The sea area north of Crozet Islands (due east of the Cape, South Africa) has 260 tonnes of iron scoured from volcanic rocks by currents each year which promotes plankton blooms. Iron was dropped south of the island, plankton bloomed and carbon was taken and locked into to the sea floor when the plankton died. (Nature magazine Jan - Feb 08)

Fears are an increase in deep ocean acidity and release of NO2 which is a very bad greenhouse gas.

Breeding Algae with high CO2 absorption rate

By selecting out algae with genomes linked to high CO2 absorption, colonies could be developed to increase the rate of CO2 draw down.

Giant sunshade in space to reflect the sun

To divert 2% of suns rays from earth a 100,000 mile wide shade, 1 million miles from earth, sitting in zero gravity consisting of 16 trillion 2 foot dia. glass mirrors 3 microns thick has been suggested.
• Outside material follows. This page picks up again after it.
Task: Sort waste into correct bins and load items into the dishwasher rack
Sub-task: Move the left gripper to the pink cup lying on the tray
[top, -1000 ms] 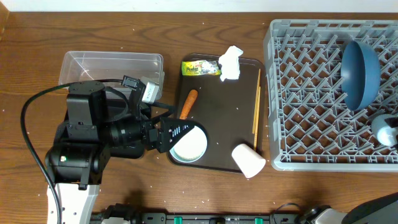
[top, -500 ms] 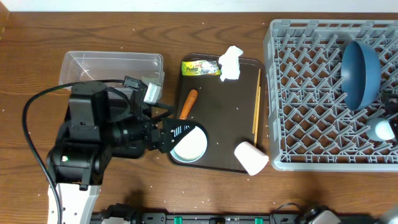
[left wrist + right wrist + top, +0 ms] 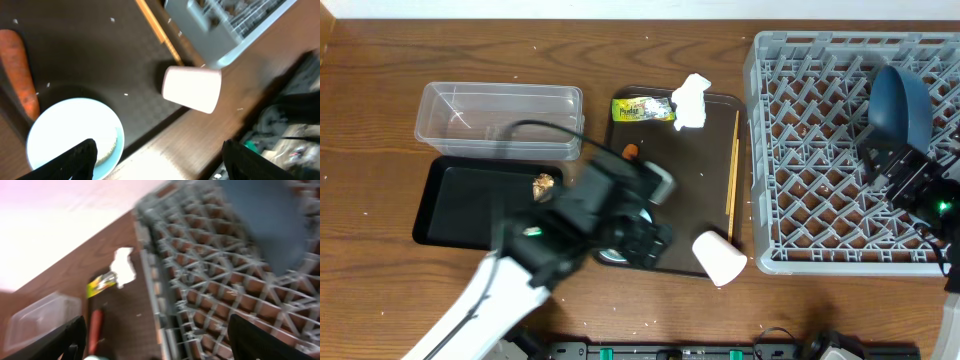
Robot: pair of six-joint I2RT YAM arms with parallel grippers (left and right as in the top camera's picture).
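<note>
My left gripper (image 3: 162, 165) hangs open and empty over the brown tray's front edge, between the white bowl (image 3: 75, 137) and the pinkish-white cup (image 3: 192, 90) lying on its side. In the overhead view the left gripper (image 3: 648, 243) hides most of the bowl. The carrot (image 3: 21, 75) lies left of it, and the chopsticks (image 3: 732, 185) lie along the tray's right side. The wrapper (image 3: 642, 108) and tissue (image 3: 692, 100) sit at the tray's far edge. A brown lump (image 3: 543, 183) lies in the black tray (image 3: 460, 205). My right gripper (image 3: 890, 168) is open over the rack (image 3: 810, 150), below the blue plate (image 3: 898, 105).
The clear tub (image 3: 500, 115) stands behind the black tray at the left. The brown serving tray (image 3: 690, 210) lies between the bins and the rack. White grains are scattered over the wooden table (image 3: 380, 80). The right wrist view is blurred by motion.
My left arm has swung right from over the black tray to the brown tray's front, uncovering the brown lump. My right arm has come in over the rack, covering the spot where a pale object showed.
</note>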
The total weight would be 20 million tons. the cost should be a few trillion dollars less than 0.5% of world GDP.

Space reflector

Comment. Likely to be too expensive. Does not tackle CO2 the source of the problem and could upset weather systems.

Cloud making yachts in southern ocean to reflect the sun

The yachts would atomize sea water and spray the vapor into the atmosphere which would reflect light. 1000 vessels putting 5 tonnes water a second would reflect 1 to 2% of light. The vessels would be powered by vertical cylinders that rotate with the wind. They would be positioned off Greenland in summer and repositioned in the southern ocean in the southern summer and others in the Pacific.

Giant yacht to generate cloud

Cloud formation, cosmic rays and CERN

Cosmic rays are believed to encourage cloud formation which could reflect sunlight. One of the many possible benefits of the Large Hadron Collider experiments at CERN might be to research this.

Comment

Feasibility needs more detail assessment on the above and these options do not address the problem of oil and other fossil fuels running out. The more sensible approach would seem to be to reduce CO2 by green methods of generation and car propulsion and preserving rain forest. More detail on Professor Lovelocks blog.